Asymmetrical warfare: Could a $5,000 done
destroy a $20 million camera tower?

Top: From DJI Inspire 2 test video -- Bottom: ABP Hermes looks at IFT Tower (payload added in Photoshop) -- See larger photo
ABP -- August 28, 2017
The age of drones on the border
     Drones are now being used to fly drugs across the border.
    (American Border Patrol began thinking of the border drone problem some time back, and may well have a solution --- but that is for another time.)
    While the payload of small drones is limited, they can still make a lot of money for cartels. The payload is also large enough to do a lot of damage, however.
    For example, the system of Integrated Fixed Towers being installed on the border east of Douglas, Arizona, could be attacked by flying drones such as the DJI Inspire 2 right into them --- at 60 mph!
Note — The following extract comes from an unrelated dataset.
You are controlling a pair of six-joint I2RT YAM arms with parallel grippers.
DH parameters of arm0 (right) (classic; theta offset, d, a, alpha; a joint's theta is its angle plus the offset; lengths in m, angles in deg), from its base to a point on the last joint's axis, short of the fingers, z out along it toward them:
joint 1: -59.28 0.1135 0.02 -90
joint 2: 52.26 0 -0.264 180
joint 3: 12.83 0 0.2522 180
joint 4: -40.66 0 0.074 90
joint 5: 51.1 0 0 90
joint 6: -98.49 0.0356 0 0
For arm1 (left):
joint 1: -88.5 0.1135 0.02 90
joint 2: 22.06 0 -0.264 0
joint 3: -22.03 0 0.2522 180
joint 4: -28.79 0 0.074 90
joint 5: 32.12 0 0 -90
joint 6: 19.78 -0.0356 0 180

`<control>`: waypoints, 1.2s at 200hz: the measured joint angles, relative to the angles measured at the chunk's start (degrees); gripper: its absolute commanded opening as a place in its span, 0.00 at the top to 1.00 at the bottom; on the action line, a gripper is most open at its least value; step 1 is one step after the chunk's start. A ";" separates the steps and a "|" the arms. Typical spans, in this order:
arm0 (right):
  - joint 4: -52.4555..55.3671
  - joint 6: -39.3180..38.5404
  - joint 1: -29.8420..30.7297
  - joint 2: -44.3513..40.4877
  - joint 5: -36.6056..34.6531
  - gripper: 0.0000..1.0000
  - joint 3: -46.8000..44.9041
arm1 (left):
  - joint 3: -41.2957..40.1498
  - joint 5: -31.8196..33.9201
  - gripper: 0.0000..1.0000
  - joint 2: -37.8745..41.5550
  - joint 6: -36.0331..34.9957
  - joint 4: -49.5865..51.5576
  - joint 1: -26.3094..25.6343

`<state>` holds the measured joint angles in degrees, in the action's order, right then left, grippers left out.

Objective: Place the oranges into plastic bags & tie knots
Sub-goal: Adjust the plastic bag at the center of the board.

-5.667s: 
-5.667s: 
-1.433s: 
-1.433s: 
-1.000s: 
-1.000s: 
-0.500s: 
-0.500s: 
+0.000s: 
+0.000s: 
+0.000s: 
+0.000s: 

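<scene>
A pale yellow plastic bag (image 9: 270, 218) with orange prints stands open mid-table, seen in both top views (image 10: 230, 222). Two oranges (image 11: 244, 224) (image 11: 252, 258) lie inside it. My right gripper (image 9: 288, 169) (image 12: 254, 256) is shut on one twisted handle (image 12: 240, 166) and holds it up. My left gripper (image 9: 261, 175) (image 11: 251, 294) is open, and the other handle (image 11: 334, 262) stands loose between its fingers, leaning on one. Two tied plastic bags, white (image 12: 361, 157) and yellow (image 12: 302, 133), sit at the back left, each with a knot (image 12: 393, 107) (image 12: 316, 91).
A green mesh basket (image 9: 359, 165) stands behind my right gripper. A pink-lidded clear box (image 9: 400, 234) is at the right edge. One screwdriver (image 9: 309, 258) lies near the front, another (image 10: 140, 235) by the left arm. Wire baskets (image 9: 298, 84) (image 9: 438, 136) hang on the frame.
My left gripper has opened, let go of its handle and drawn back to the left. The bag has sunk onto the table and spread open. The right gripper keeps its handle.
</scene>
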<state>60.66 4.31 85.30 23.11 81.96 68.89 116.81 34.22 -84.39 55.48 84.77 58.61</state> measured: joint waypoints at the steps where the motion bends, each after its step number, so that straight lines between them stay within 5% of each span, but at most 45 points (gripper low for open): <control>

    With the proper payload, such an attack could quickly destroy the radar and camera system - putting the entire system out of action for weeks --- if not months.
    These drones could reach each of the towers from Mexico and, using first-person-video, could hit them within inches of the aiming point. In fact, all eight towers could probably be disabled in this manner within minutes.
    This is called asymmetrical warfare --- "warfare involving surprise attacks by small, simply armed groups on a nation armed with modern high-tech weaponry."
    The Integrated Fixed Tower project was conceived six years ago --- just as small modern drones were beginning their meteoric ascendancy. For a number of reasons, it is time to rethink the IFTs and other border security measures.
    It is the age of drones on the border.